Regardless of one’s convictions, as Christians we all need to lament. We need to acknowledge that over and over again we have (at the very least) failed to stand against violence, injustice, and continual hate and fear. In this video, Jay Beck explores the prophetic tradition of lamenting and the need for change to be born out of broken hearts. He explains, “[Walter Brueggemann] says a lot about Isaiah and Jeremiah where they lead the people to grieve. They help them understand how far we’ve come, we mourn over what has happened, we remember our distance from God and the pain and the separation and the hurt that we’ve caused each other. And once we’ve been lead to that grief then this new issuing of hope and a proclamation for change can come because the heart has been broken open and it’s not just ideas, it’s not just concepts.”

Lament. Change.


Civil Rights & The Complexities of Comparing Movements (Part 1)


Drawing parallels between the movement for LGBT equality and the Civil Rights movement of the 1960s is a common occurrence. Profound lessons can be learned from this comparison, but first it is necessary to address the complexities of using racial analogies.

Many people find the comparison of these two movements frustrating and strongly resent this approach. In Virtual Equality, Urvashi Vaid explains, “prejudice against us as gay people differs significantly from prejudice against people because of race.” She argues that this approach makes “a largely white gay movement [sound] opportunistic.” Furthermore, some believe that these parallels are used to evoke empathy from white people who feel guilty about the way black people were treated. Vaid continues, “if we believe our analogies, we must act as if we cared about racial discrimination as much as about homophobia.” In addition, the fact that racism still persists despite the best efforts to eradicate it also fuels black resentment of gay activists’ use of racial comparisons. Lastly, Vaid emphasises that “By pursuing the path of civil rights, we consciously chose legal reform, political access, visibility, and legitimation over the long-term goals of cultural acceptance, social transformation, understanding, and liberation.” That being said, it becomes clear why we must strive not to equate these two movements even while comparing them so as not to miss out on the important insights that history provides.

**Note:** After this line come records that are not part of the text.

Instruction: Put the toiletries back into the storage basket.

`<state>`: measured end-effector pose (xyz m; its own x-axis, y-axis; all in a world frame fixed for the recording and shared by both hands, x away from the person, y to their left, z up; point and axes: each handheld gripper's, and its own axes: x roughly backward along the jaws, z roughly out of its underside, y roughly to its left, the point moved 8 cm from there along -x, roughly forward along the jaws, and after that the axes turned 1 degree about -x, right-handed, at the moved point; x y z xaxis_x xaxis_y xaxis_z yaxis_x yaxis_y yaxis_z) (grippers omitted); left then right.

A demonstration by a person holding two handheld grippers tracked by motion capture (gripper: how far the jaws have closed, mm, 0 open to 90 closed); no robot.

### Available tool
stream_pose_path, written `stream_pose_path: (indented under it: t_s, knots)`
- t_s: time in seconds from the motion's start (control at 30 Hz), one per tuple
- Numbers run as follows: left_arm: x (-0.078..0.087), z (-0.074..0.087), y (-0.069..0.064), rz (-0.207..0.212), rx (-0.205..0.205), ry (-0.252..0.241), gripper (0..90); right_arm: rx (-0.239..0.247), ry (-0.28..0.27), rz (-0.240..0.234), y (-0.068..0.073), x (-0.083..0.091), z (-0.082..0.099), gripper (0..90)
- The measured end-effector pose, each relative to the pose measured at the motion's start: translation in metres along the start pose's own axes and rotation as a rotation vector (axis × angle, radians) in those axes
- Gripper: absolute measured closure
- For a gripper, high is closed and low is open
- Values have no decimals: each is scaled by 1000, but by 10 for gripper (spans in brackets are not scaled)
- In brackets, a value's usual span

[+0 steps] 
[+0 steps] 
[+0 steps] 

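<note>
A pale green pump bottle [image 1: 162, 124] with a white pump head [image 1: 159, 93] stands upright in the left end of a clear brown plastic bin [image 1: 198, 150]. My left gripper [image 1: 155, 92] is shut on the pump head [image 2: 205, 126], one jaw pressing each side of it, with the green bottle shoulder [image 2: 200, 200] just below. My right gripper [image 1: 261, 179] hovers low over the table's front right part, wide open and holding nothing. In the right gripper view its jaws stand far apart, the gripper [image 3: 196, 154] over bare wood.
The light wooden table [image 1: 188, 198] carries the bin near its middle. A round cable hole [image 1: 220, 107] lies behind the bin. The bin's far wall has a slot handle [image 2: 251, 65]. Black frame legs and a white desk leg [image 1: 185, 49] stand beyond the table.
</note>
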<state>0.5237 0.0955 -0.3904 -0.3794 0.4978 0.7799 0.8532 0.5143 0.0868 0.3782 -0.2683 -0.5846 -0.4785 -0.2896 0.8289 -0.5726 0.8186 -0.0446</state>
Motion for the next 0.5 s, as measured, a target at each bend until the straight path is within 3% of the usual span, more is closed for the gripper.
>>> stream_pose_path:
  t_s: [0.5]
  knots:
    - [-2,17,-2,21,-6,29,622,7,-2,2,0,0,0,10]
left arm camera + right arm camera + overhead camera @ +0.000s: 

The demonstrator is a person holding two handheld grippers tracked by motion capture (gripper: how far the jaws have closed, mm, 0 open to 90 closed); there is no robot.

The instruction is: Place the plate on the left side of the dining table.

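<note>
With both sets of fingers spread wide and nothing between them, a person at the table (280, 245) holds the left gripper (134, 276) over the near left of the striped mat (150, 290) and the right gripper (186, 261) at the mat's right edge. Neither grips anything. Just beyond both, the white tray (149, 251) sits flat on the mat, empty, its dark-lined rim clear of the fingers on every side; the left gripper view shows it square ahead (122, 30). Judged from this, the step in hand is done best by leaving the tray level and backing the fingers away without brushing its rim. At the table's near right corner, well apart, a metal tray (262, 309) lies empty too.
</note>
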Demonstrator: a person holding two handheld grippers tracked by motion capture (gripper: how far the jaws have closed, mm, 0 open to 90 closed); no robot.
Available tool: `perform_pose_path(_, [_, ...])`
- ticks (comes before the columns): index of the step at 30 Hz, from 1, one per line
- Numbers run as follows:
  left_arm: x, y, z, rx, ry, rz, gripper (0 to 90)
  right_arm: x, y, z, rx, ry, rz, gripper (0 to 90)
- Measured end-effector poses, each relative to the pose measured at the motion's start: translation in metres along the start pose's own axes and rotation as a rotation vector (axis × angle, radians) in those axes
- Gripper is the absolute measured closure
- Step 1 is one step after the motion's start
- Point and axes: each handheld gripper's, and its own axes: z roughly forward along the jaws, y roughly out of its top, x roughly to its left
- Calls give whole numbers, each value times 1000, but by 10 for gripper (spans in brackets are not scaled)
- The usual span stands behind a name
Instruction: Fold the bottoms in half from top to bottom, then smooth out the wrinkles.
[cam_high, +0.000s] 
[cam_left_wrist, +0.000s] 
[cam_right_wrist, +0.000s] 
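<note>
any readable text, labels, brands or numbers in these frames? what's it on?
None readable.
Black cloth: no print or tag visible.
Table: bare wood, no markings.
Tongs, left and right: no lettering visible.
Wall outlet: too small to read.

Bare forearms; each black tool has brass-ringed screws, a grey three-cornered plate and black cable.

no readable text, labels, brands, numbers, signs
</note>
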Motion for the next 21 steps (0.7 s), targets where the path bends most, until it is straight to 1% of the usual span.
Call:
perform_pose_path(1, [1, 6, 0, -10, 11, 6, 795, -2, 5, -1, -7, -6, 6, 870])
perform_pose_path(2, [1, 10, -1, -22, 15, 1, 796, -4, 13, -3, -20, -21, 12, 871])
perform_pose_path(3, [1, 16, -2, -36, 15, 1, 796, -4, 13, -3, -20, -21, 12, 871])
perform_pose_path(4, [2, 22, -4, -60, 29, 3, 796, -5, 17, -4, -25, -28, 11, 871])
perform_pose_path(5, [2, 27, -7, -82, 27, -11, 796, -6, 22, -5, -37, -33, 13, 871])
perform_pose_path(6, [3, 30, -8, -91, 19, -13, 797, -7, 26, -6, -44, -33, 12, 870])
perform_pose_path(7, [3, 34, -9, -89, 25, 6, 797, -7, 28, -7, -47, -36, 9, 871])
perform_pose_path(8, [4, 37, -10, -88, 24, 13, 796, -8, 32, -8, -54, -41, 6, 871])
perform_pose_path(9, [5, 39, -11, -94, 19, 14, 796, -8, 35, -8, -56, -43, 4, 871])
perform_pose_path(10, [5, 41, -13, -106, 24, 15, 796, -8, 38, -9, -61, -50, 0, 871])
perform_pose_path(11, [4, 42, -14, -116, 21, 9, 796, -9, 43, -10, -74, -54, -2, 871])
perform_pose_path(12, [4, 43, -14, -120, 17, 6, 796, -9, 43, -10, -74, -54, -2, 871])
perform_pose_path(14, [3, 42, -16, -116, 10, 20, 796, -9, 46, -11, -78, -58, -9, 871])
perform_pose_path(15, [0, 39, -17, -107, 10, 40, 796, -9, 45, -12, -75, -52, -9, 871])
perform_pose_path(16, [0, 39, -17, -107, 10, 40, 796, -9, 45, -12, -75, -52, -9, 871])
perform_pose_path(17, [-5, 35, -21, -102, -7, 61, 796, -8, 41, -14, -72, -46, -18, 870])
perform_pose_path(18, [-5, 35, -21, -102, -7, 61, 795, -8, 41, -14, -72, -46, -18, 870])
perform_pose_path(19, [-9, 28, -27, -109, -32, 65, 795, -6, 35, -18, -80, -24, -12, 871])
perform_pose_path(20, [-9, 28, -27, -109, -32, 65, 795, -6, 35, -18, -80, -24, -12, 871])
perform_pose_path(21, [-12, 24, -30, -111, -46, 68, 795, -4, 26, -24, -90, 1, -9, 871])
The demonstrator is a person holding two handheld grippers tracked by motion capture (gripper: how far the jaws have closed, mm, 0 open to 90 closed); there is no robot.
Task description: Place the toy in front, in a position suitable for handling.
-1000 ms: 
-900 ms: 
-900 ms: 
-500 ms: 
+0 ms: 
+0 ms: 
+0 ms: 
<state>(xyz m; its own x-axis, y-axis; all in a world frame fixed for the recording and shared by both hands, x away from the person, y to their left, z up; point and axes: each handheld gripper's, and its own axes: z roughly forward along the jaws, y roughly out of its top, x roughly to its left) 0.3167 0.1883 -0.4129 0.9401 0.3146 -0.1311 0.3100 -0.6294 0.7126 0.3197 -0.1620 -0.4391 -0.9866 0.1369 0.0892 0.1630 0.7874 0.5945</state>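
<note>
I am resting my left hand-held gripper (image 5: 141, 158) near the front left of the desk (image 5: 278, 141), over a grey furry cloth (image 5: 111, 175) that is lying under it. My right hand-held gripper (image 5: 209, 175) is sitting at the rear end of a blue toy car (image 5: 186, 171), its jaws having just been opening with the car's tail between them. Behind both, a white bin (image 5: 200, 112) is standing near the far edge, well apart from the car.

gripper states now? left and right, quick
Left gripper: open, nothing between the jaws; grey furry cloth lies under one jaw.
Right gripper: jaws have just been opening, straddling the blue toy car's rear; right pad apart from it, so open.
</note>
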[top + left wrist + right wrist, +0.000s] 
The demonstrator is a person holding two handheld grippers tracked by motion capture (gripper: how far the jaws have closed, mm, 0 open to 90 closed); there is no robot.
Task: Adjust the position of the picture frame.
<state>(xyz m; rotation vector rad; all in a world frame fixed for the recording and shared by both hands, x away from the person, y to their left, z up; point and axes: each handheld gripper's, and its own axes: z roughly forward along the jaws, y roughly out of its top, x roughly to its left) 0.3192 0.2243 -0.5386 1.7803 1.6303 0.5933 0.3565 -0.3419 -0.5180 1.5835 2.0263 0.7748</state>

On the other hand, Yoruba Richen, a documentary filmmaker who identifies as a member of both the African American and LGBT communities gave a TED talk in which she stresses the intersection of the LGBT equality and Black Civil Rights movements. She laments the fact that these movements have been pitted against each other and expresses her anger that these two minority groups are competing with each other instead of supporting each other.

Keeping these different opinions in mind, I hope that examining the similarities between the LGBT equality and Black Civil Rights movements (without equating the two) will help us become equipped with the perspective and understanding we need to not repeat our collective mistakes.